Action item:
Where the listing below has a line with "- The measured", write out exactly that line and every line after it, stopping after the line with "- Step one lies".

Provided data:
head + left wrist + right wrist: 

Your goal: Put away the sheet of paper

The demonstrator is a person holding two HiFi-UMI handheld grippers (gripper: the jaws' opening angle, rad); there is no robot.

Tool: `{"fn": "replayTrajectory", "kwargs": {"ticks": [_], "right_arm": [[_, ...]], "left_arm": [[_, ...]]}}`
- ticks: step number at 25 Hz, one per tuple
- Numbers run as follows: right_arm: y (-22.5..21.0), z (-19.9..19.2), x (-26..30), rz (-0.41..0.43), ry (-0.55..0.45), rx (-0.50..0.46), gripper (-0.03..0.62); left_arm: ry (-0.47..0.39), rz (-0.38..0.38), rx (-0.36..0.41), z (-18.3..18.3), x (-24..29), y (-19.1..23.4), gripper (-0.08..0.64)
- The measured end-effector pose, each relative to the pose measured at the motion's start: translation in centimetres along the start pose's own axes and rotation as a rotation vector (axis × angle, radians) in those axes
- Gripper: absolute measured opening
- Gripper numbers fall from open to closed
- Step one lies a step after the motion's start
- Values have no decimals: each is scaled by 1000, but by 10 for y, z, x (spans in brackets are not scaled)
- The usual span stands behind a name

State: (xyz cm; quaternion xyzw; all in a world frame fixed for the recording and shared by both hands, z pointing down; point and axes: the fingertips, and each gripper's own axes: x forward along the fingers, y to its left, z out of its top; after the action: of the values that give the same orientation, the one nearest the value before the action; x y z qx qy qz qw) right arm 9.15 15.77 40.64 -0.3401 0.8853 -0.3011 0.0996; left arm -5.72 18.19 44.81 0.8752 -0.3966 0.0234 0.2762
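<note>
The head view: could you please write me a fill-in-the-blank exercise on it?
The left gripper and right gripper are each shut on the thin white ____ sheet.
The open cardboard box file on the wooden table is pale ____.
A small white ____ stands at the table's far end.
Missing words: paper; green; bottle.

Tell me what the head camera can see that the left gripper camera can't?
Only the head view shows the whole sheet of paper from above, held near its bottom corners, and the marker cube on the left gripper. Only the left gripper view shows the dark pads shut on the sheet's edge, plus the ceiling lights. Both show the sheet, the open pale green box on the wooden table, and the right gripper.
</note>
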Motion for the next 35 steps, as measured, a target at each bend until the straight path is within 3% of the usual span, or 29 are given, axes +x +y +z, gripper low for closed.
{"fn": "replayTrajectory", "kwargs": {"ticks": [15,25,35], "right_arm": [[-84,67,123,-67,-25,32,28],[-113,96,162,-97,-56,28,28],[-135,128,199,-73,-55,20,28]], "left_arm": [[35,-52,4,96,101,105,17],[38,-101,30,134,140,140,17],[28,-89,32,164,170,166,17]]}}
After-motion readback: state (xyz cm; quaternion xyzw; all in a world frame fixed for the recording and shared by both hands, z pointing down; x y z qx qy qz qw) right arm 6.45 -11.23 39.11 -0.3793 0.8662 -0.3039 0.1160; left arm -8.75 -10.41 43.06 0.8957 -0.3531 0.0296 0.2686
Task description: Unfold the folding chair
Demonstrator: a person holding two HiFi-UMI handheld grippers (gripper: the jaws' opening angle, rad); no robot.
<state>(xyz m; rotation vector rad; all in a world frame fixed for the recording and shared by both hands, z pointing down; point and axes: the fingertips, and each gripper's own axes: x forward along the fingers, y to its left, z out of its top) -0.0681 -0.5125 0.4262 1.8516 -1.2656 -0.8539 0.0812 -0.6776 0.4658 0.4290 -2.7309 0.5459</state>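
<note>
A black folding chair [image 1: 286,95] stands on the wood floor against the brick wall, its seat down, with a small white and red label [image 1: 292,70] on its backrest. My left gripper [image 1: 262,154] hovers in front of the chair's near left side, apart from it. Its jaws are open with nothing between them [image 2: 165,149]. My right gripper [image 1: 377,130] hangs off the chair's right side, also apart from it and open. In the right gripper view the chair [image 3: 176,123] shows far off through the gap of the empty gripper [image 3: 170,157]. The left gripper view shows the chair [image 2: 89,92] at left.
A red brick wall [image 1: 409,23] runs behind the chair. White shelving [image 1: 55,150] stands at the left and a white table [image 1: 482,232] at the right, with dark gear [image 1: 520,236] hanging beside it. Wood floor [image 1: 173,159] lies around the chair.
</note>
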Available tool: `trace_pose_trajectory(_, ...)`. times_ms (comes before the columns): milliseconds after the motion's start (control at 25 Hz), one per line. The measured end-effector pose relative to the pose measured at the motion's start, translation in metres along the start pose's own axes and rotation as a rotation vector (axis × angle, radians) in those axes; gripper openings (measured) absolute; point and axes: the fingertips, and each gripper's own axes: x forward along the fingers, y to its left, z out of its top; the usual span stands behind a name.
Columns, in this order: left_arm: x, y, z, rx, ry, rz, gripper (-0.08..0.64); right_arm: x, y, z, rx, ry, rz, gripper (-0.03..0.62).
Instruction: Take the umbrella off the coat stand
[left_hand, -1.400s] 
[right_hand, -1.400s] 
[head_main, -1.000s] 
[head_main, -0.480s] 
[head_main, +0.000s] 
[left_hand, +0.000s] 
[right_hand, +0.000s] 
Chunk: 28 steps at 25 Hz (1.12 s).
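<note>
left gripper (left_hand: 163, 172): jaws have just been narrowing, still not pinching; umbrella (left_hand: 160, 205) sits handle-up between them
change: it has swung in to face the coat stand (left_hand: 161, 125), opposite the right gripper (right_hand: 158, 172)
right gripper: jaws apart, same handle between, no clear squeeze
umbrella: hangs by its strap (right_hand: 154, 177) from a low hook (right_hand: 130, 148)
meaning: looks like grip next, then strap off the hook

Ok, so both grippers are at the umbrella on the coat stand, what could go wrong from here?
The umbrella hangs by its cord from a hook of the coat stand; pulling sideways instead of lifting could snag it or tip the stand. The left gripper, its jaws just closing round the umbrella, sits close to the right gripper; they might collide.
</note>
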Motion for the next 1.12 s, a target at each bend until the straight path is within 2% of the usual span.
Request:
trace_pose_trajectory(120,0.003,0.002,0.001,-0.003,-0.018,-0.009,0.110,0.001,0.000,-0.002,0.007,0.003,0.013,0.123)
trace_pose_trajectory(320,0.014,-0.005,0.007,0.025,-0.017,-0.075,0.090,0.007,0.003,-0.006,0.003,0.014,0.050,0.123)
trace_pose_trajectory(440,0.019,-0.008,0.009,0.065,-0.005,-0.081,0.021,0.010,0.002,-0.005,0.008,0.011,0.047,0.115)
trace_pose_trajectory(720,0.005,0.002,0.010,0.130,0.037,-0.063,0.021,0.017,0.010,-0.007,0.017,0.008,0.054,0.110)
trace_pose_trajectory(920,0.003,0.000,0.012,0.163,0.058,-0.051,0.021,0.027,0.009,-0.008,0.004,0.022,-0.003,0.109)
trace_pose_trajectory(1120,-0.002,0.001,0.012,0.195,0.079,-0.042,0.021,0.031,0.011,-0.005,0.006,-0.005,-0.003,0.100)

Expected output:
- The measured end-effector pose, each relative to the pose measured at the motion's start: translation in centimetres along the start pose's own axes and rotation as a rotation vector (axis × angle, radians) in those axes
- Gripper: absolute measured opening
- Gripper numbers fall from open to closed
- Step one lies a step after the motion's start

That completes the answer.